Детство. Золотые плоды | страница 104



—Смешно. Чудак он. Понимаешь, это же та самая репродукция... теперь они все держат ее у себя дома…

Прикноплена на серых с розами обоях, над письменным столом — для вдохновения — или над камином, меж зеркалом и рамой, и везде — о, чудо! — та же самая… А какие у них становятся лица... какие ужимки... Застенчиво… Гордо... Это мое открытие... Моя находка... Мое маленькое тайное сокровище. Не расстаюсь с ним никогда. Новы, вы... с вами можно... Вы вполне достойны... Вам я могу без боязни: это не профанация, не принижение... С вами, только с вами поделиться. Дарю. Подношу вам. Лучшее, что у меня есть. Крупная голова, выпуклые глаза, толстые губы — трубочкой... и — приглушенным голосом, с трепетом: «Курбэ. Единственный. Самый великий. Да, я утверждаю. Я не боюсь этих слов. Он — величайший гений. Шекспир и он. Всегда говорил и говорю: Шекспир и Курбэ».

— Что же, по-твоему, — он повысил голос, — я позволю собой вертеть? Мне в высшей степени безразлично — пусть обижается. Не люблю, чтобы меня учили... Считали за дурака.

— Право, я тебя не понимаю. И никогда не понимала, как ты можешь принимать все это так близко к сердцу? А мне всегда до того боязно. Особенно с ним. Да и вообще с ними со всеми… Честное слово, я просто не знаю, куда деваться. Мне всегда кажется...

— Да, на тебя и смотреть было смешно... Вся подалась вперед... с таким благоговением, так серьезно... Будто перед причастием... А голосок… «Ах, да... Прелестно... Где она? В каком музее? Да, да... Великолепно…» Нет, ты меня рассмешила... А сама и не смотришь.

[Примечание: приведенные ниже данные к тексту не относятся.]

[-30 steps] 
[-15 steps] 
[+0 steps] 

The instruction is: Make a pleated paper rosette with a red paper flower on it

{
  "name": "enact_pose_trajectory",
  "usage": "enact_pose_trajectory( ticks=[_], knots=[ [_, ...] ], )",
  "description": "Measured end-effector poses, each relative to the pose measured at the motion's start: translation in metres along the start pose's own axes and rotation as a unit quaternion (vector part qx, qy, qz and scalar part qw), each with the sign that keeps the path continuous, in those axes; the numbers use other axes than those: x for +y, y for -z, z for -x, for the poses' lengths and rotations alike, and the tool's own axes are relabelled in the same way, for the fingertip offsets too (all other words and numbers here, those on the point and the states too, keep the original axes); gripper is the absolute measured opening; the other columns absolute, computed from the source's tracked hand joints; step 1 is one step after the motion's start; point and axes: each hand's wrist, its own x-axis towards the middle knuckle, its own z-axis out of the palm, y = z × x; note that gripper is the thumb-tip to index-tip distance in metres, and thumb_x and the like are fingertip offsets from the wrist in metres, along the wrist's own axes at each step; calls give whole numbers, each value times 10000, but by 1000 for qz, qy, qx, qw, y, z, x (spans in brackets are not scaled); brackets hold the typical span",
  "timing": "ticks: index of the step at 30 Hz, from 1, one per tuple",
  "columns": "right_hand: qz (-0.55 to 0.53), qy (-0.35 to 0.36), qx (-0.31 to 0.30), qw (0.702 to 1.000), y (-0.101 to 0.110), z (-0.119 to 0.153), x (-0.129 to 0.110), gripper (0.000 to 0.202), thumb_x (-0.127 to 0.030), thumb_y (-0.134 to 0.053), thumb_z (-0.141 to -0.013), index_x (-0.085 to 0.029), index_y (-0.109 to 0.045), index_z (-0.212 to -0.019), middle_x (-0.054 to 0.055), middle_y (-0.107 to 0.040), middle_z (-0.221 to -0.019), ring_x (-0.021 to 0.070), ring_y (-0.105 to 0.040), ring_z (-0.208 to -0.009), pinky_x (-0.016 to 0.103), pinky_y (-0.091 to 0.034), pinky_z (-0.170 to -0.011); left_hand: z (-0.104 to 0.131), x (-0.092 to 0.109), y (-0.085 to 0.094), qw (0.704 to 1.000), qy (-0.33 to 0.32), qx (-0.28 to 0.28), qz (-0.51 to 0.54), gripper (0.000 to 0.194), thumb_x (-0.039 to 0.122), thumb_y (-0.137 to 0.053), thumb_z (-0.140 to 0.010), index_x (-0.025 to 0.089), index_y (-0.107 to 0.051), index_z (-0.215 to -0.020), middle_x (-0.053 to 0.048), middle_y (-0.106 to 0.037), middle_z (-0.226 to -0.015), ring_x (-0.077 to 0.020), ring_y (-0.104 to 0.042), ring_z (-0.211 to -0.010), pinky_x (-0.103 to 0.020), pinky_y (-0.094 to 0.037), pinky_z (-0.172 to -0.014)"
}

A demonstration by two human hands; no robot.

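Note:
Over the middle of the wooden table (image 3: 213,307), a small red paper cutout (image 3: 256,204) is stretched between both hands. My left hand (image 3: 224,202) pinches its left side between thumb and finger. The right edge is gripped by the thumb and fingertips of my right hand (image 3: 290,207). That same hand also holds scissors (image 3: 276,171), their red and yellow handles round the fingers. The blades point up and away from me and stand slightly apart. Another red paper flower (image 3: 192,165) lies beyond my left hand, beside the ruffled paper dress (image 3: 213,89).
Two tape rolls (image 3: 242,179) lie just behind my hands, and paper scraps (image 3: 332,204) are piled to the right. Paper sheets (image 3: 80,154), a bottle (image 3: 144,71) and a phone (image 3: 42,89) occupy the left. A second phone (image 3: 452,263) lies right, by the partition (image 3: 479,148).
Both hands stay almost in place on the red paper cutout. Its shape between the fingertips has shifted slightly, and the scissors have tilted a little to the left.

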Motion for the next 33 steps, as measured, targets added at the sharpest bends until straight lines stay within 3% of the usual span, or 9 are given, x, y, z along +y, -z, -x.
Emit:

— Да, не смотрю. Я из вежливости. Может, если бы не ты, я бы тоже не так... Но мне за тебя неловко, не могу я…

— А вот представь себе, по-моему, ты вела себя с ним нехорошо... Ты не права... Я, например, вовсе не презираю его...

— А я презираю? Ты с ума сошел!

— Вот именно. Презираешь. «Ах, бедняжка, надо с ним помягче. Он так страдает от своего снобизма, от своей глупости... Не надо трогать... больное место. Не замечать ничего, так стыдно... А он такой чувствительный, страшно дотронуться...» Ты с ним обращаешься, как с психическим больным. Да и все ломают с ним комедию. Вы мне напоминаете пьесу Пиранделло{18}, помнишь — санитары изображают придворных? Он — слово — и все в восторге. Он несет чепуху — и все соглашаются, пряча глаза. А он рыщет взглядом, нет ли где несогласных. Он их не терпит. И чуть кто пытается взбунтоваться — все на него, скопом... Все, как ты: «Ах, мне неприятно... Я разволновалась». А я вот не разволновался... С такими вещами не шутят, я этого не люблю... Курбэ тут ни при чем... Не в том дело... Я сам ходил его смотреть, нашего знаменитого Курбэ, нарочно ходил во время завтрака, чтобы никого не встретить. Посмотреть спокойно, со свежей головой. Невозможно! От них не удерешь... Уже на лестнице — иду наверх, а он спускается — этот Дюлю, ну, критик, пишет бездарные статейки и всегда невпопад... А тут он сразу — палец вверх: «Что, будете смотреть?.. Какая выставка, а? Вы в первый раз? Вот увидите. Первоклассно. Грандиозно. Потрясающе... Только умоляю, не пропустите... там, в конце, в малом зале... крошечное полотно... внизу слева...» Это уж он сам открыл, лично. Это его заслуга: «Голова собаки. Вот увидите. Молчу, молчу!»